Competitors and risk factors
For now, it is still unclear how exactly Signify will operate underneath the CVS umbrella. But something else underneath its umbrella is obviously Aetna – one of the largest insurers in the country.
Some of Signify’s biggest partners are also direct competitors of Aetna. In fact, as CVS continues to build out its health care delivery capabilities, those companies could be direct competitors of CVS Health as a whole.
For instance, Humana Inc. (NYSE: HUM) is a partner of Signify’s. Obviously both CVS and Humana have their hands in many different sectors, but two are now Medicare Advantage and home health care.
CVS and Signify don’t see this as an issue, at least for now. Armbrester, Lynch and Guertin have had phone calls with Signify’s partners to discuss the transaction, they said.

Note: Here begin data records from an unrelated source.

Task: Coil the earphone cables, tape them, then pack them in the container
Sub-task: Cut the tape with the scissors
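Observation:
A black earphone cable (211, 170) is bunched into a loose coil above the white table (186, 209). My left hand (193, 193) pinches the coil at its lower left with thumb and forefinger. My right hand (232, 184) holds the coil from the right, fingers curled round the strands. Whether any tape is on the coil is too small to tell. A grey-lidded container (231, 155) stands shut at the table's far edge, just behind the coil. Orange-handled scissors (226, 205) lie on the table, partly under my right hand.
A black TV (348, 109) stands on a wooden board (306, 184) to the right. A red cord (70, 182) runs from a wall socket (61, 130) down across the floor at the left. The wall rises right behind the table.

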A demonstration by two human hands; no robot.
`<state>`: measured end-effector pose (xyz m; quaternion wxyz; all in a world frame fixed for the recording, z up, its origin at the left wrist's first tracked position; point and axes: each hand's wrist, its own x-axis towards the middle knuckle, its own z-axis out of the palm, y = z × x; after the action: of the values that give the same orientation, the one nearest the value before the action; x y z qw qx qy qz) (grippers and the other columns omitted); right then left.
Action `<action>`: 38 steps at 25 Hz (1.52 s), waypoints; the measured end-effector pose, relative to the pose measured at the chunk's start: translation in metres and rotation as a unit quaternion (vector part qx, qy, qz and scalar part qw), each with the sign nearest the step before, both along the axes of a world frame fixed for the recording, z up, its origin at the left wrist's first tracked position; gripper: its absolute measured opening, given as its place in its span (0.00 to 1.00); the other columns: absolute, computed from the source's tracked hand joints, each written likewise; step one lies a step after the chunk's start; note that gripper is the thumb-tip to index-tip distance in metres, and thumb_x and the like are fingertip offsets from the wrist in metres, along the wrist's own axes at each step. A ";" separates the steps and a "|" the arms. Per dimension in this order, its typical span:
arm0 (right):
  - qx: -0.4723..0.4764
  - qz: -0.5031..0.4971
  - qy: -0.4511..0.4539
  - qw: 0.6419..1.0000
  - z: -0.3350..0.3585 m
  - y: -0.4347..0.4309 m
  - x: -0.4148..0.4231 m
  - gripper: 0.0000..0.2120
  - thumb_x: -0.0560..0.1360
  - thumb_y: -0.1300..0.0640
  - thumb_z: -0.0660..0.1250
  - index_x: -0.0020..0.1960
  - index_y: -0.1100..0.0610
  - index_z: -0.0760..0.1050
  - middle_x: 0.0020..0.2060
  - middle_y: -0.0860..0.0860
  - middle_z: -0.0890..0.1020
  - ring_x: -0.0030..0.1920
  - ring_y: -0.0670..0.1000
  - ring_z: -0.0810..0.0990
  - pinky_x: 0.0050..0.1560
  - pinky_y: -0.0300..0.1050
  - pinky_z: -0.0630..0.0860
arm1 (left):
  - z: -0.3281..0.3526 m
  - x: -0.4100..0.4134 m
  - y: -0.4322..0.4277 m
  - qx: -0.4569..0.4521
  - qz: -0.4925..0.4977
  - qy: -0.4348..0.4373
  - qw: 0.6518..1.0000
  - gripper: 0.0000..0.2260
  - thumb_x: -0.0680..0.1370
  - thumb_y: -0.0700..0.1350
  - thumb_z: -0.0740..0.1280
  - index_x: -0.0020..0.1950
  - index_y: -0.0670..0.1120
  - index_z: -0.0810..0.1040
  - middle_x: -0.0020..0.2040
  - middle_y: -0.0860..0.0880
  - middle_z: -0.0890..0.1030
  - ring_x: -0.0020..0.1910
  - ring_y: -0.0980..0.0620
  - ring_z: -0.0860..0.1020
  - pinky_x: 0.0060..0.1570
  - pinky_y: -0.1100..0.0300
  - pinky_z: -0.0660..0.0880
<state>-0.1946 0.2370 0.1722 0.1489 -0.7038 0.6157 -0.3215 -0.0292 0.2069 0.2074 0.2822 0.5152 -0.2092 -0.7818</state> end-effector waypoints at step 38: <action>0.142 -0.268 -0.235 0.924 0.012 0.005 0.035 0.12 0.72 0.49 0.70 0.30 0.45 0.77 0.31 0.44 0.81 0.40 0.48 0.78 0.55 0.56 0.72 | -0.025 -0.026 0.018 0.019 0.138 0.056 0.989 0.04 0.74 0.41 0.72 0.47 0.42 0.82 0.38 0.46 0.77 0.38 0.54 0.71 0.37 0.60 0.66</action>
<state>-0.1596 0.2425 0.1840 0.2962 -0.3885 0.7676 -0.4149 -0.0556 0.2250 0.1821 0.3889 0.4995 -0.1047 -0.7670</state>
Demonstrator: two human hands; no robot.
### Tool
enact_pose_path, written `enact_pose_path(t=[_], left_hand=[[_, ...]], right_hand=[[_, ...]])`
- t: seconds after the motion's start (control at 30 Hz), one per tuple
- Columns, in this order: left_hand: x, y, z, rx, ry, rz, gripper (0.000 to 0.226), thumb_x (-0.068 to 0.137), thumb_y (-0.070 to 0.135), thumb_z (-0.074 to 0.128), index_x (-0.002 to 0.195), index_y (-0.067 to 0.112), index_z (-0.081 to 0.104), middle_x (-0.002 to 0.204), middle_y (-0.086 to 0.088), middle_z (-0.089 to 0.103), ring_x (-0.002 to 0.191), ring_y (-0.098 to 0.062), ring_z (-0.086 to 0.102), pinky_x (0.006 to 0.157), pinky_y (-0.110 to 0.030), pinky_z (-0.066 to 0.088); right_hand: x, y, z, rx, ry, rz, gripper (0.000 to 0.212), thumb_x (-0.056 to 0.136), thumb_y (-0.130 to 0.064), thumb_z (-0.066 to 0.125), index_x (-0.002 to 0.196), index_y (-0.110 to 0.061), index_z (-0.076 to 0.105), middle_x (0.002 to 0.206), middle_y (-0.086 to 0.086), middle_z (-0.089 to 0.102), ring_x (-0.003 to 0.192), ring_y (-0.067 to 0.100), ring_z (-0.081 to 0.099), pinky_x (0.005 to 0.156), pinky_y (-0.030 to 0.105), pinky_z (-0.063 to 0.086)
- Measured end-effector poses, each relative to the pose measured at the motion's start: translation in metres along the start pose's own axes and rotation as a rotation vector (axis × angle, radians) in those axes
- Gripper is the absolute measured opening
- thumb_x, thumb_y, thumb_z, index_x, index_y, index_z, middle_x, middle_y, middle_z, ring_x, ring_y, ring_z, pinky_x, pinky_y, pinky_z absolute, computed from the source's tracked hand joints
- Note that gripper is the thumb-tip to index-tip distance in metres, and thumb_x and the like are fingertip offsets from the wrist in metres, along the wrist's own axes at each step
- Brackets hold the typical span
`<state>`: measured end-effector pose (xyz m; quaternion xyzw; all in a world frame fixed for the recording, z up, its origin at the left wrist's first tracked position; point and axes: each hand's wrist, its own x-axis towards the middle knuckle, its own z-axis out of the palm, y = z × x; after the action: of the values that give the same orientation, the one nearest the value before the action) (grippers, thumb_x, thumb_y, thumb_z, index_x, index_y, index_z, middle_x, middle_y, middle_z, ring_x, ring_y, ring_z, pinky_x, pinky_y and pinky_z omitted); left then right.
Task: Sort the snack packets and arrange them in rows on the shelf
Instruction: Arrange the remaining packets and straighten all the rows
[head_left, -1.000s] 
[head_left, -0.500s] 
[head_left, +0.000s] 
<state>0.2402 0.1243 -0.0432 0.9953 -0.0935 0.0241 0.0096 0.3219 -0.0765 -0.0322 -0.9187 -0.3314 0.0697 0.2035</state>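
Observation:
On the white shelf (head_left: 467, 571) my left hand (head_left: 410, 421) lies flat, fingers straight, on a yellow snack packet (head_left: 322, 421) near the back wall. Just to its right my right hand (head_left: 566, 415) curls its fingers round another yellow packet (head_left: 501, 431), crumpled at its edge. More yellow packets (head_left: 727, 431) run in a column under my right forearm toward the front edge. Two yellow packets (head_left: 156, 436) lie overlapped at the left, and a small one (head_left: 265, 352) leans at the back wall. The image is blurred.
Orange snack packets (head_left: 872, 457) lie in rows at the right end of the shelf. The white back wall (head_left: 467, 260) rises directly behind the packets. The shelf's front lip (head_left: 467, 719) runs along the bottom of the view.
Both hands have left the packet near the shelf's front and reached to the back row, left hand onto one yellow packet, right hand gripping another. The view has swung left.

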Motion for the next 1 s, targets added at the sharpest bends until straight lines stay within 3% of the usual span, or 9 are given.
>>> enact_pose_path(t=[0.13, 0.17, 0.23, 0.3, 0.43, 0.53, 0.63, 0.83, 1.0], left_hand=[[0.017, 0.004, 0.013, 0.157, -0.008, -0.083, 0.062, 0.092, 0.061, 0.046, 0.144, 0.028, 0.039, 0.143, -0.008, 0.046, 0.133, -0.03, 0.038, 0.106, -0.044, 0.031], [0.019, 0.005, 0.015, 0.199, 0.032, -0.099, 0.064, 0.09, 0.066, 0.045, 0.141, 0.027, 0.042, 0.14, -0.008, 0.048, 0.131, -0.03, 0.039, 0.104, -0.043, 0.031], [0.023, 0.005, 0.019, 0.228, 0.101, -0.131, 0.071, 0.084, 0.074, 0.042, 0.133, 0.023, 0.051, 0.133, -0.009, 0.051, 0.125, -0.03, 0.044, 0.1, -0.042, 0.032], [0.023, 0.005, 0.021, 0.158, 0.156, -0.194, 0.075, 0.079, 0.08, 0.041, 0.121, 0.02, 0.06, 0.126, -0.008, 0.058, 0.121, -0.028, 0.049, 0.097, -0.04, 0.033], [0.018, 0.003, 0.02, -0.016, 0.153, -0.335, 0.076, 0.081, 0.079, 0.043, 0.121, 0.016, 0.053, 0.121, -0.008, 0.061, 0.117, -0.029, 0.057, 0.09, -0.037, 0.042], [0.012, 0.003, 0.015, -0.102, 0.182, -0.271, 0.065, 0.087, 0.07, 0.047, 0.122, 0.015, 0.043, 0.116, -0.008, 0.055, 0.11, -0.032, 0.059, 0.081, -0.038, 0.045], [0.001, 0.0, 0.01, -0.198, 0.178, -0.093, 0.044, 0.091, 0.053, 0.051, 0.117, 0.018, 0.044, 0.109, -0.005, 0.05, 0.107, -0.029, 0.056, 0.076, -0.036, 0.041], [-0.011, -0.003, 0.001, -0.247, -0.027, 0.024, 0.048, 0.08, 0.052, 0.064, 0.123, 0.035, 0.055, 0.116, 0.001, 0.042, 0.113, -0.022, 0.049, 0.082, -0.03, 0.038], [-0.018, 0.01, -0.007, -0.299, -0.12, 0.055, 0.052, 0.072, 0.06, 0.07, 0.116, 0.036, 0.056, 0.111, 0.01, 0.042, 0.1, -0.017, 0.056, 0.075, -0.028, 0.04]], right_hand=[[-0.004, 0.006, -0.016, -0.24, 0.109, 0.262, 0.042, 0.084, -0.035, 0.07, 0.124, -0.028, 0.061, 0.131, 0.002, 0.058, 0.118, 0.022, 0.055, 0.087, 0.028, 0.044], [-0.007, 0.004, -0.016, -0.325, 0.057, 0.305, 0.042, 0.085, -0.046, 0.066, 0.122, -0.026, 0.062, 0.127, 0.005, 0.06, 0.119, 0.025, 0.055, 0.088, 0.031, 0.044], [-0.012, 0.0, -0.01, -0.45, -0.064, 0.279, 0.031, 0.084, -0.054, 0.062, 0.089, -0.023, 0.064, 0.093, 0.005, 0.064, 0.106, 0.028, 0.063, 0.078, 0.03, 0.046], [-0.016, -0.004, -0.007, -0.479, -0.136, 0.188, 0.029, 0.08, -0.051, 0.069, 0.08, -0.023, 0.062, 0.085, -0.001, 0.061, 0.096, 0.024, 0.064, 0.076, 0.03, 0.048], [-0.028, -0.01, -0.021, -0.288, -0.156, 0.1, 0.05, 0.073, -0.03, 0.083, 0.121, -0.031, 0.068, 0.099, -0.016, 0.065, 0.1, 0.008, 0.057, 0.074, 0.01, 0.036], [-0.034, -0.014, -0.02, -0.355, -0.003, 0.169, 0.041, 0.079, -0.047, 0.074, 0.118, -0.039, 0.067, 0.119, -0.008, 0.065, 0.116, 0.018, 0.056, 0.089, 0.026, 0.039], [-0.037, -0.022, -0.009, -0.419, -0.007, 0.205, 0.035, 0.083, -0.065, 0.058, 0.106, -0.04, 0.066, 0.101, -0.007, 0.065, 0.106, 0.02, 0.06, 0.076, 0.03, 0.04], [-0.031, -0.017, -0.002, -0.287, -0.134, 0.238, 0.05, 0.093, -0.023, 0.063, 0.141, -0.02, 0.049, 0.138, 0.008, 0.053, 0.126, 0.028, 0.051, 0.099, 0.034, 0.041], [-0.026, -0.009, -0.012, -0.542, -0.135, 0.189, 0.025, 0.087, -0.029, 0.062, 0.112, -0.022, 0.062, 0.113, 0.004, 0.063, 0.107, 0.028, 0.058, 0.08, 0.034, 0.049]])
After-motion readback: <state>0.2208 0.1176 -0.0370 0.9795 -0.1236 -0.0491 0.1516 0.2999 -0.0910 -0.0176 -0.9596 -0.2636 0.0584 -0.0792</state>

“They’re trusting us to go into their members homes – it’s one of the biggest trusting relationships you could have with a partner,” Armbrester said. “They’re asking us to do two things when we’re inside the home: bring more resources to bear and help solve more problems to drive better health outcomes. And then two, return folks to care. And I view this partnership with CVS and their nationwide network of MinuteClinics as a real strategic asset for us to make sure that individuals are getting the appropriate level of care efficiently and effectively.”
Guertin added that customer loss is imbedded into the strategic planning when a deal like this is made, but that he also was not ultimately worried about lost partnerships having a major effect on the long-term investment in Signify.